● **WHAT IS NEEDED**
All of the data, from the first line to the last, should be reproduced without alteration.

* * * * *

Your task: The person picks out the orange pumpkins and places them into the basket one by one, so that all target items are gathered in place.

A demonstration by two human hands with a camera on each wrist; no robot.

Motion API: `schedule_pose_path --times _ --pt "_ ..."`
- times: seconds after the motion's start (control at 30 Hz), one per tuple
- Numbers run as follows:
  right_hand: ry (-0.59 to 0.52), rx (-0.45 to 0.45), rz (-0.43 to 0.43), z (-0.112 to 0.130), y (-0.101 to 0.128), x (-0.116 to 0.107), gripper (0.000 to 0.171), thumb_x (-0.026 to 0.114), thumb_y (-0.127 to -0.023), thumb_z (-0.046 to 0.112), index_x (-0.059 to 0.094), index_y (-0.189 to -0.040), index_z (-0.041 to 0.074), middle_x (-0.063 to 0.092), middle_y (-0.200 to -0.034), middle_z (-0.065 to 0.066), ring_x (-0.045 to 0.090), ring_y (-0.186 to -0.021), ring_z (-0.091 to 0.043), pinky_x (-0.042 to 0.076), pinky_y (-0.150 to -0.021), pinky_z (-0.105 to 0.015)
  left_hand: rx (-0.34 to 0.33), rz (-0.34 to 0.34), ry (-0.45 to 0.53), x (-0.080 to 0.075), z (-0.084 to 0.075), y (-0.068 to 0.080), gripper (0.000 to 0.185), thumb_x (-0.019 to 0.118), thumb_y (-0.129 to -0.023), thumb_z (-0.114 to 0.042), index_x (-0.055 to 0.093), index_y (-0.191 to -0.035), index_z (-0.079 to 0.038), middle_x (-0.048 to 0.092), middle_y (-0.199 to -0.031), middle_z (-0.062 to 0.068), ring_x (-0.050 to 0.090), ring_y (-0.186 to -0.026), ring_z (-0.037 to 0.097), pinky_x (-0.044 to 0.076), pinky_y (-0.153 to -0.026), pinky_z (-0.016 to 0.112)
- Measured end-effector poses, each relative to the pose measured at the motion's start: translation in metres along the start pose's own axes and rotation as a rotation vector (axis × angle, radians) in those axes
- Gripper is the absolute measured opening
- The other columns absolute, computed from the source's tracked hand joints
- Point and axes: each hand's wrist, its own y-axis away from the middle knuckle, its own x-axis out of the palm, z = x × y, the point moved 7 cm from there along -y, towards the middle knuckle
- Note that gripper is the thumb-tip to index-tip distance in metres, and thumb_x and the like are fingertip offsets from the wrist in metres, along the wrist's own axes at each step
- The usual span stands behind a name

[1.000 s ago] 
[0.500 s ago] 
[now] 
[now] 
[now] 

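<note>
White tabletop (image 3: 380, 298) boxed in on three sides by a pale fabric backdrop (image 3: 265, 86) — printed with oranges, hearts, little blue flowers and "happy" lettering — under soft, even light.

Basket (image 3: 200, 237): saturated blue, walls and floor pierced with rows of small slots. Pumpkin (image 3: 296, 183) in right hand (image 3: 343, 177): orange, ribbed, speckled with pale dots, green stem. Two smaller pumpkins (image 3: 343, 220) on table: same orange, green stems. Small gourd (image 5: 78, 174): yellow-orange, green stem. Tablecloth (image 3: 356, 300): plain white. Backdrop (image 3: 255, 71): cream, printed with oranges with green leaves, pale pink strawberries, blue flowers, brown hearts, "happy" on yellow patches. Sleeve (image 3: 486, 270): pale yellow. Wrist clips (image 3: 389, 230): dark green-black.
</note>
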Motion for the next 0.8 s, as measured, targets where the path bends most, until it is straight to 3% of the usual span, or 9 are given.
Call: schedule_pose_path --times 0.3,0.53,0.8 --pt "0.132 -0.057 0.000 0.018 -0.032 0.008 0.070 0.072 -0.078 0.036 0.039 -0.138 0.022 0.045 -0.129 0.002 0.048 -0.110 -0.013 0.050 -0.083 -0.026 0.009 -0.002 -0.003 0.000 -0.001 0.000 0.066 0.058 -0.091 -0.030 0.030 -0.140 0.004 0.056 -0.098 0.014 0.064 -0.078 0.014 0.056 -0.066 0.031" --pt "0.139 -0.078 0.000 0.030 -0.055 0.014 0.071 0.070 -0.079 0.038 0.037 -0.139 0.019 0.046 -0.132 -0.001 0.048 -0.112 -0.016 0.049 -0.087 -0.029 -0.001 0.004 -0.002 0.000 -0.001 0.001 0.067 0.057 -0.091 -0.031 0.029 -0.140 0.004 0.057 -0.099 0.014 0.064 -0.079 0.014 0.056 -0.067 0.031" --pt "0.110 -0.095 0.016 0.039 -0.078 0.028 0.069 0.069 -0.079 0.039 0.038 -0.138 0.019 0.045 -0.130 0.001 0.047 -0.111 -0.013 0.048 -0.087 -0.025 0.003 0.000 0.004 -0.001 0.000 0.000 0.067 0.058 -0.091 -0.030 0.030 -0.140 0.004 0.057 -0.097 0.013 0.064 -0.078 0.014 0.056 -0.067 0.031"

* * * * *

● **RESULT OF THIS EXERCISE**
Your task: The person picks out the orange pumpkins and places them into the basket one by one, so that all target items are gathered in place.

A demonstration by two human hands with a camera on each wrist; no robot.

Motion API: `schedule_pose_path --times _ --pt "_ ..."`
- times: seconds after the motion's start (control at 30 Hz), one per tuple
- Numbers run as follows:
  right_hand: ry (-0.59 to 0.52), rx (-0.45 to 0.45), rz (-0.43 to 0.43), z (-0.112 to 0.130), y (-0.101 to 0.128), x (-0.116 to 0.107), gripper (0.000 to 0.171), thumb_x (-0.026 to 0.114), thumb_y (-0.127 to -0.023), thumb_z (-0.046 to 0.112), index_x (-0.059 to 0.094), index_y (-0.189 to -0.040), index_z (-0.041 to 0.074), middle_x (-0.063 to 0.092), middle_y (-0.200 to -0.034), middle_z (-0.065 to 0.066), ring_x (-0.045 to 0.090), ring_y (-0.186 to -0.021), ring_z (-0.091 to 0.043), pinky_x (-0.042 to 0.076), pinky_y (-0.150 to -0.021), pinky_z (-0.105 to 0.015)
  left_hand: rx (-0.34 to 0.33), rz (-0.34 to 0.34), ry (-0.45 to 0.53), x (-0.080 to 0.075), z (-0.084 to 0.075), y (-0.068 to 0.080), gripper (0.000 to 0.185), thumb_x (-0.019 to 0.118), thumb_y (-0.129 to -0.023), thumb_z (-0.114 to 0.042), index_x (-0.055 to 0.093), index_y (-0.191 to -0.035), index_z (-0.079 to 0.038), middle_x (-0.048 to 0.092), middle_y (-0.199 to -0.031), middle_z (-0.062 to 0.068), ring_x (-0.050 to 0.090), ring_y (-0.186 to -0.026), ring_z (-0.037 to 0.097), pinky_x (-0.044 to 0.076), pinky_y (-0.153 to -0.026), pinky_z (-0.016 to 0.112)
- Measured end-effector poses, each relative to the pose measured at the motion's start: translation in metres along the start pose's own axes and rotation as a rotation vector (axis × angle, radians) in those axes
- Gripper is the absolute measured opening
- The other columns absolute, computed from the source's tracked hand joints
- Point and axes: each hand's wrist, its own y-axis away from the middle knuckle, its own x-axis out of the palm, z = x × y, the point moved 7 cm from there along -y, towards the middle knuckle
- Note that gripper is the thumb-tip to index-tip distance in metres, and thumb_x and the like are fingertip offsets from the wrist in metres, along the wrist's own axes at each step
- The usual span stands behind a name

[1.000 s ago] 
[0.500 s ago] 
[now] 
[now] 
[now] 

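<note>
White tabletop (image 3: 380, 298) boxed in on three sides by a pale fabric backdrop (image 3: 265, 86) — printed with oranges, hearts, little blue flowers and "happy" lettering — under soft, even light.

Basket (image 3: 200, 237): saturated blue, walls and floor pierced with rows of small slots. Pumpkin (image 3: 296, 183) in right hand (image 3: 343, 177): orange, ribbed, speckled with pale dots, green stem. Two smaller pumpkins (image 3: 343, 220) on table: same orange, green stems. Small gourd (image 5: 78, 174): yellow-orange, green stem. Tablecloth (image 3: 356, 300): plain white. Backdrop (image 3: 255, 71): cream, printed with oranges with green leaves, pale pink strawberries, blue flowers, brown hearts, "happy" on yellow patches. Sleeve (image 3: 486, 270): pale yellow. Wrist clips (image 3: 389, 230): dark green-black.
</note>
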Motion for the next 0.8 s, as measured, targets where the path bends most, until it is straight to 3% of the usual span, or 9 are given.
Call: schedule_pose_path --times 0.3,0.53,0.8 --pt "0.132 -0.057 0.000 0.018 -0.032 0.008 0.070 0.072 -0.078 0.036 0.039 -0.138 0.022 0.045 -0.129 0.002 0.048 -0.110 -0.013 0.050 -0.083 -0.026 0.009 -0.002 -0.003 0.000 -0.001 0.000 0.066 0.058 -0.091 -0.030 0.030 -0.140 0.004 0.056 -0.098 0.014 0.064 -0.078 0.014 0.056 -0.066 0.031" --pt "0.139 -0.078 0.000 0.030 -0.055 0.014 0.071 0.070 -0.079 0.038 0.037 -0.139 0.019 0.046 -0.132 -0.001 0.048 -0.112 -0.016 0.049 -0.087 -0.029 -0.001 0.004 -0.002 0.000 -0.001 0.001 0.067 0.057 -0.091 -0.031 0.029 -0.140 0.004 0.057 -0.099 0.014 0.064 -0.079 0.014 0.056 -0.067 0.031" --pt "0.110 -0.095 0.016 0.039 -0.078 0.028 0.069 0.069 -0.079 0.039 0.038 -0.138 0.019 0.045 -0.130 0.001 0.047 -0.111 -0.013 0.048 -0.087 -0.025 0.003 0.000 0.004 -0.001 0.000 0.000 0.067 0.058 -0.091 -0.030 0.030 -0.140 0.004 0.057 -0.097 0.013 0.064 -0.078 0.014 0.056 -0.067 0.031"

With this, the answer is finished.